A visitor uses his smartphone in front of an advertisement of Samsung Electronics' Galaxy S6 and S6 Edge smartphone at a Samsung Electronics shop in Seoul, South Korea, in 2015.
Ahn Young-joon
/
AP
A visitor uses his smartphone in front of an advertisement of Samsung Electronics' Galaxy S6 and S6 Edge smartphone at a Samsung Electronics shop in Seoul, South Korea, in 2015.

The Supreme Court agreed Monday to hear Samsung's appeal of a Federal Circuit Court ruling in the company's patent infringement dispute with Apple.

At issue in the case: What portion of the profits is a design-patent infringer liable to pay?

Apple accuses the South Korean tech giant of copying patented aspects of the iPhone's design, such as the round-cornered front face and the colorful icon grid.

In December, "Samsung agreed to pay Apple $548m in damages relating to the same three patents at issue in the case that is now being escalated to the Supreme Court," The Financial Times reported. That's an amount that Samsung argues is excessive. The FT adds that Samsung has "reserved the right to reclaim the funds if the verdict is subsequently overturned."

In documents filed to the Supreme Court, Samsung argues that "it is high time, after a 120 year hiatus, that this Court again examine the scope and valuation of design patents."

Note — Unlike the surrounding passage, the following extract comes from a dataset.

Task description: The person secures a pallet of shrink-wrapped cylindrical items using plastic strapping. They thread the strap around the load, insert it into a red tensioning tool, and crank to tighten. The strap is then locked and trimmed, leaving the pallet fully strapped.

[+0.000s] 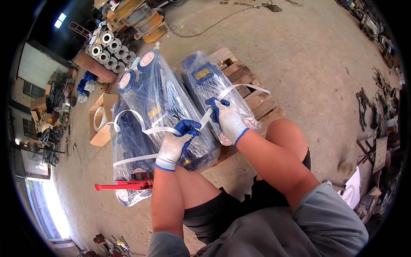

The court has agreed to consider the following question: Should a design-patent infringer be liable for all profits from a product that includes a patented component, or just the fraction attributable to the patented part?

In this case, both a U.S. District Court and the U.S. Court of Appeals for the Federal Circuit have ruled that the infringer is liable for all profits.

Samsung calls this "absurd" and is arguing the reverse:

"The significance of this holding is hard to overstate: if a patented design is only 1% responsible for the product's sale, the patent's owner still gets 100% of the profits. Under that rule, a jury that awards infringer's profits must award the entire profits on a car (or even an eighteen-wheel tractor-trailer) that contains an infringing cup-holder, and must award the entire profits on every pair of shoes that contains an infringing heel, sole or lace."

A smartphone contains thousands of parts, many of which are functional rather than ornamental, Samsung argues. "The law of the smartphone cannot follow reflexively from the law of the spoon," it says in court documents.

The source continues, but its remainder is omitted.